Just seeking the best way to optimize the application as the amount of data will only continue to grow and thus the lag time greater when accessing the system.

3 Replies

  • Denin's avatar
    Denin
    Qrew Cadet

    If I were you, I would just make a copy of the app without the data. Then rename the one with the data to include (Archive 2015-2025).

     

    Then if you want to optimize the archive, there's plenty ways described in Quickbase University like removing unused reports, making reports filter out the most records first, and other strategies. There's no specific approach, but a lot of options depending on your needs. Something more complex like creating new snapshot records with Pipelines could be possible, but maybe someone wouldn't want to run Pipelines on so many old records (not sure how many records you have or what your specific requirements are).

  • Archiving and summarizing can be a lot of development work for active buildings which have a long history.

    One thought is that an asset which is no longer active is much more easy to archive off than an active asset.

    Can I ask for the ballpark record counts in some of your larger tables, and what percent full those tables are?

    I'm asking that because if you still have many years left before you are forced to archive due to the 500 MB table limits, then maybe some initial efforts instead should be to find ways to optimize the runtime for reports that are run frequently.

    Do you have the filters on these reports set in the proper sequence so that you filter out the most records possible with the initial filters? Do you have columns on the report which are not really necessary, especially columns involving summary fields?

    have do you have Table home pages which are needlessly causing the system to sort up hundreds of thousands of records every time I user goes there.

    Another thought I have is too copy the app assuming it's all one big app, and arbitrarily dropping off and deleting half the data to satisfy yourself that if you did all that archiving work,  that the app actually would run much faster. You wouldn't want to go through a whole lot of development archiving work only to find out a screen loads maybe 25% faster which is saving your user maybe 1 second  on some reports 

    Another thought is that some of the process processing gets done locally on your computer. Sometimes what I have done is gone into an Apple Store or some kind of Microsoft store and try your application speed on the latest and greatest M3 Chip. Again, that would help you understand what part of the bottleneck is the local browser on your computer and rendering the data that is fed down the line.

    Another test is whether or not the app feels slow only during the most heavily used time of the day, for example at 11 AM or 1:30 PM versus how it runs at 8:30 PM at night. That's also a clue.  
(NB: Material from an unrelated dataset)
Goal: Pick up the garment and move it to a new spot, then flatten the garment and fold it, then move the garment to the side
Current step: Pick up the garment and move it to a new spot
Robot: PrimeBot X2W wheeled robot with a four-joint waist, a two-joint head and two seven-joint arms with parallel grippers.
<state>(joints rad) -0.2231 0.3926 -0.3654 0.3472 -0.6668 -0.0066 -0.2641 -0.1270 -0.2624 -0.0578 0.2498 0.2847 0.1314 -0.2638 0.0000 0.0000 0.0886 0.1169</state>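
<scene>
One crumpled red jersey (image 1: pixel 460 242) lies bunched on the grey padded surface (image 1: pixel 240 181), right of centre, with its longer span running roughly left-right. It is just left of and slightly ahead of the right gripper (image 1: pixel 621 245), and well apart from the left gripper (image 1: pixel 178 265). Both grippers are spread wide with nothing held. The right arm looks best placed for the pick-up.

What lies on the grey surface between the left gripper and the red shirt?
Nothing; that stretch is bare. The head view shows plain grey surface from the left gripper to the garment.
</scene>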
    So I think you get where I am coming from, until you are forced into archiving due to QuickBase table size limits, I would first try to optimize dashboards and reports so that you are not needlessly wasting the single threaded server, which is allocated to your application.

    I don't have links handy right now, but there are definitely blogs that have been written over the years about how to optimize performance, and QuickBase Support can probably point you at resources of things to review.

     

     

  • You can write a Pipeline that duplicates the data in a new table and then deletes the old records.  You need to really think through all your reporting scenarios to make sure that you are covered.

    Another answer would be to push all of this data including the relationships out to a real SQL DB.  That you can really query it for unique purposes, push to an AI model and so on.